Held in Singapore, the conference united builders, innovators, and leaders like Ethereum’s Vitalik Buterin, Coinbase CEO Brian Armstrong, and longevity pioneer Bryan Johnson. It was less a conference and more a blueprint for reimagining society. For the Future Villages Team, it sparked ideas on how network state principles can enhance our mission to build regenerative, nature tech communities. Here’s our recap of key insights, actionable takeaways, and how we plan to weave these ideas into our vision.

The Dawn of Network States: From Digital Dreams to Physical Realities

Balaji opened with a timeline: From his 2022 book to the first public event in Amsterdam (2023), the launch of Network School on a Singaporean island (2024), and now a global movement in 2025. “Startup societies are emerging worldwide,” he said, showcasing projects like Edge City, Infinita, and Solana Economic Zones—communities building real-world cities, schools, and economies.

The conference featured in-depth spotlights on startup societies, each offering unique blueprints for blending digital innovation with physical presence.

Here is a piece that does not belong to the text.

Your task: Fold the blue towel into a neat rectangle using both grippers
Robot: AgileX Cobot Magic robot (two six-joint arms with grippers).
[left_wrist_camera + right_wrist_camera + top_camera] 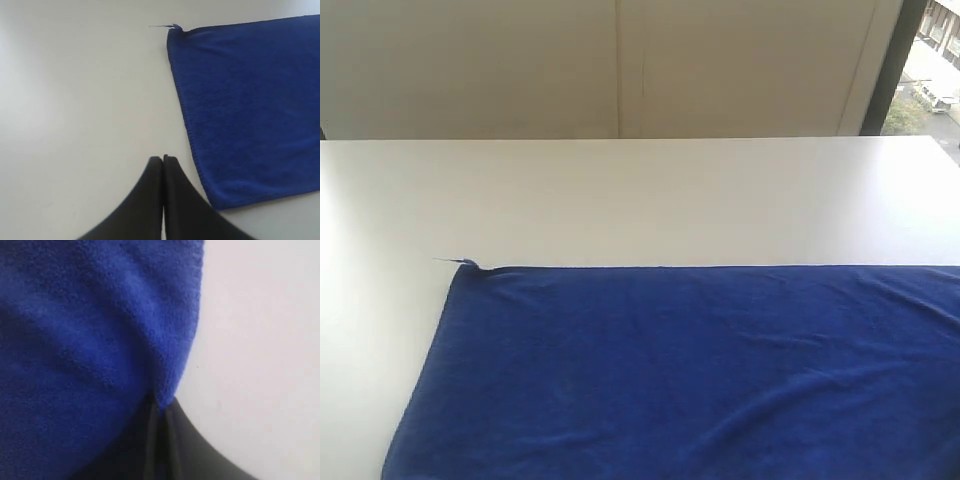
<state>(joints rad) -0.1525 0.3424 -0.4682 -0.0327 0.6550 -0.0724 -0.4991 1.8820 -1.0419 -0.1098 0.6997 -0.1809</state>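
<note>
The blue towel [700, 370] lies spread flat on the white table [640, 200], filling the near part of the exterior view and running off its right and bottom edges. Neither gripper shows in that view. In the left wrist view my left gripper [163, 158] is shut with nothing in it, over bare table just beside the towel's [250, 110] side edge, near one corner. In the right wrist view my right gripper [160, 407] is shut on the hem of the towel [85, 340]. The cloth bunches up from the jaw tips and hides most of that view.
A loose thread [450, 261] sticks out from the towel's far left corner. The table's far edge [620, 140] meets a pale wall. A dark window frame [890, 70] stands at the far right. Bare table surface [370, 350] lies left of the towel.
</note>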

Farhaj from Forma detailed Solana’s pop-up villages in Kazakhstan and Georgia. In Kazakhstan, a one-day summit led to a government partnership, launching the nation’s first Solana Economic Zone. “We signed MOUs, trained 1,000 developers, and sparked a crypto reserve,” Farhaj noted, driving $5 million in investment and 10 million X impressions. For us, this inspires hosting “pop-up” tech events in our regenerative villages, blending local sustainability with blockchain for transparent supply chains.

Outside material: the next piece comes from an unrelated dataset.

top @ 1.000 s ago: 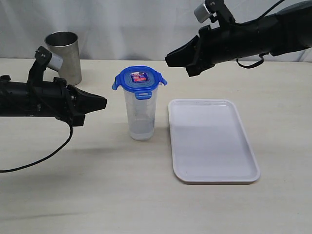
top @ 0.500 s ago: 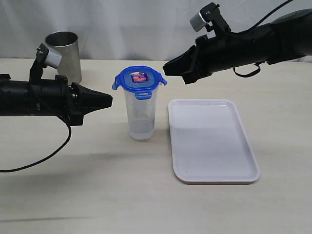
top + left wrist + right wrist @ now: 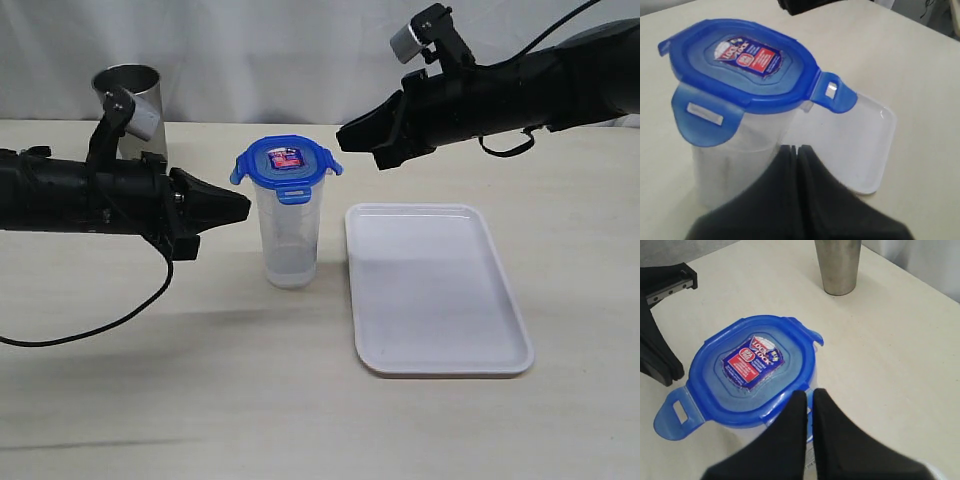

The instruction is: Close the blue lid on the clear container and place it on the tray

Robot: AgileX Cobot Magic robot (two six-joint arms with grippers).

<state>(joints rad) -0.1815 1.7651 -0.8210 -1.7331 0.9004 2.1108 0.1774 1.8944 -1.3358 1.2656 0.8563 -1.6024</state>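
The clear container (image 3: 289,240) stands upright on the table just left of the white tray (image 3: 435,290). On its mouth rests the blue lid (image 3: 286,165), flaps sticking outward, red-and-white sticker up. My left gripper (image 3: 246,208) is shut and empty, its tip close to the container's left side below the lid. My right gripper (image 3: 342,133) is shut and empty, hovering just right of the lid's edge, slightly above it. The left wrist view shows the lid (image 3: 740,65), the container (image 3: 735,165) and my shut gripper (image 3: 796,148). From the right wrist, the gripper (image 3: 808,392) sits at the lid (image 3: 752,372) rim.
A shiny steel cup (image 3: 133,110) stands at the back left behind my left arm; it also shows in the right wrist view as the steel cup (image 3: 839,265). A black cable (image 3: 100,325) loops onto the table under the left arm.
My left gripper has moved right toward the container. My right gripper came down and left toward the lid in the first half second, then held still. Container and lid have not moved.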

Timour Kosters of Edge City described their month-long villages as “the highest leverage months of your year.” With principles like “default healthy” (nature, exercise) and “multi-generational” (150 kids at events), they’ve incubated startups like Constellation (neuroscience, funded in 30 days) and supported DAOs with Vitalik. Their October 2025 Patagonia event—a crypto-native town with saunas and hikes—shows what’s possible.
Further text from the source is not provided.